How to use Perl to merge multi-line into single line

Question

I try to use Perl to covert from the input text file format to the output text file format shown, but not successfully.

Can anyone help?

Input:

row1 multiline 1
row1 multiline 2
row1 multiline 3
row2 multiline 1
row2 multiline 2

Expected Output:

row1 multiline 1 multiline 2 multiline 3
row2 multiline 1 multiline 2

Will the upper limit on the rows for a given key be 3 lines of input, or is that 'indefinite'? Is the row tag always a single word delimited by white space? Is space all that's required between the elements that were on separate lines? — Jonathan Leffler
– Jonathan Leffler, Commented Jul 3, 2015 at 19:44

Borodin · Accepted Answer · 2015-08-05 06:16:32Z

3

This will do as you ask. It checks to see whether the first field on each line has changed to decide whether to continue outputting the current line or to start a new one

It expects the path to the input file as a parameter on the command line

use strict;
use warnings;

my $row;

while ( <> ) {

    next unless /\S/;
    chomp;

    my ( $new_row, $rest ) = split ' ', $_, 2;

    if ( defined $row and $row eq $new_row ) {
        print ' ', $rest;
    }
    else {
        print "\n" if defined $row;
        print $_;
        $row = $new_row;
    }
}

print "\n";

output

row1 multiline 1 multiline 2 multiline 3
row2 multiline 1 multiline 2

edited Aug 5, 2015 at 6:16

answered Jul 3, 2015 at 19:40

Borodin

127k9 gold badges72 silver badges146 bronze badges

Sign up to request clarification or add additional context in comments.

2 Comments

Jonathan Leffler Over a year ago

If you use my $row = '';, you could avoid testing for defined $row in the body of the loop, could you not?

Borodin Over a year ago

@JonathanLeffler: Probably, but I have coded for the possibility that $new_row may be the string 0, which is false

ndnenkov · Accepted Answer · 2015-07-03 17:59:10Z

1

In one regex? Not very likely. The same regex multiple times however is plausible. Just match against this until it stops matching:

while ($input =~ s/row(\d+)((?: multiline \d+)+)\n+row\1/row$1$2/gm){}

The loop will reduce the amount of unmerged lines by half with every iteration. Hence it will loop only O(ln(n)) times.

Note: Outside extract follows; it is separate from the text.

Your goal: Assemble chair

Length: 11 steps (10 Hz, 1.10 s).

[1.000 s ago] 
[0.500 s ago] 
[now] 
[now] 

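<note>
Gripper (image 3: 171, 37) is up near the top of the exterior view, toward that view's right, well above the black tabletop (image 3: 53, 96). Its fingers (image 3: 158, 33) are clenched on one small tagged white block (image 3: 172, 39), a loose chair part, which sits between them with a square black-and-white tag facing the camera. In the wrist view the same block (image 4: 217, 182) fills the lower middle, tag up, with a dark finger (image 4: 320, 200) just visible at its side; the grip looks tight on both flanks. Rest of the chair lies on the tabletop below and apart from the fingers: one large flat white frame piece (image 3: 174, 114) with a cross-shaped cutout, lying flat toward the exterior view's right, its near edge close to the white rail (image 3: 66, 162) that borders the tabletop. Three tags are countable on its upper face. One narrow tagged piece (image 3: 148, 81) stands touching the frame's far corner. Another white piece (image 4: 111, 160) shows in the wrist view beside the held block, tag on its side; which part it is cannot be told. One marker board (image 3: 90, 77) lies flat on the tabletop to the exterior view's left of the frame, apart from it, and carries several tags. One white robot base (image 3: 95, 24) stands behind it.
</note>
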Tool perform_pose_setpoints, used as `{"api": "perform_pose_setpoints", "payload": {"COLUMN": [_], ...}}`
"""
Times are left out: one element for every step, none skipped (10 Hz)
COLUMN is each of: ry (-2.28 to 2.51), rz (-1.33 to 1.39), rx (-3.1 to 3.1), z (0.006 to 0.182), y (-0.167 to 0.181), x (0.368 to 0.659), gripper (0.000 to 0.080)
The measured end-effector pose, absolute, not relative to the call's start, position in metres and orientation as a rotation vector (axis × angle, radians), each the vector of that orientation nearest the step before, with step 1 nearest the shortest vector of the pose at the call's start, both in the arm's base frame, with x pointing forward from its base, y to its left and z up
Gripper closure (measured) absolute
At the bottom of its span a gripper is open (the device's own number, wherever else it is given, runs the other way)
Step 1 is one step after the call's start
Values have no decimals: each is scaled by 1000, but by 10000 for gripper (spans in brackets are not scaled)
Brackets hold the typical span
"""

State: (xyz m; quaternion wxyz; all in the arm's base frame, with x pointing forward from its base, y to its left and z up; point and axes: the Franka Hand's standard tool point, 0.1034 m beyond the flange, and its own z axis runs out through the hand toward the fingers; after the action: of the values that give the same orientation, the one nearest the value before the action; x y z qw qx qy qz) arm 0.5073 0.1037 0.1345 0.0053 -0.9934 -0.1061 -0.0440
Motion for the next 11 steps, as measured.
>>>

You can see it in action here: https://ideone.com/RP30h6

The above solution is more esoteric then practical. Here is how a real solution might look like:

my $row_number = 0;
my ($row, $column);

while ($input =~ /(row(\d+) multiline (\d+))/gm) {
  if ($row_number != $2) {
    $row_number = $2;
  } else {
    $row = $1;
    $column = $3;
    $input =~ s/\n+$row/ multiline $column/g;
  }
}

Demo: https://ideone.com/Mk2QqZ

edited Jul 3, 2015 at 17:59

answered Jul 3, 2015 at 17:28

ndnenkov

36.2k9 gold badges80 silver badges109 bronze badges

6 Comments

Borodin Over a year ago

Did anyone mention doing it in a single regex?

Borodin Over a year ago

It seems likely that row and multiline in the example data are simply placeholders. If not then the data isn't very much use!

ndnenkov Over a year ago

@Borodin, unless OP gives us something more specific we can't provide a general solution. For example what happens with your solution if row contains spaces? This is why I hardcoded the values and looked into the numbers as the only variable thing. And yes - I got challenged to do it in one regex :)

Borodin Over a year ago

Was that challenge a private one, because I can't see it anywhere

ndnenkov Over a year ago

Yes, but I put the effort so why shouldn't I share?

|

score 1 · Accepted Answer · 2015-07-03 20:01:18Z

1

This can be done using a replacement callback.
In Perl, this is typically accomplished by using the s///e evaluation form.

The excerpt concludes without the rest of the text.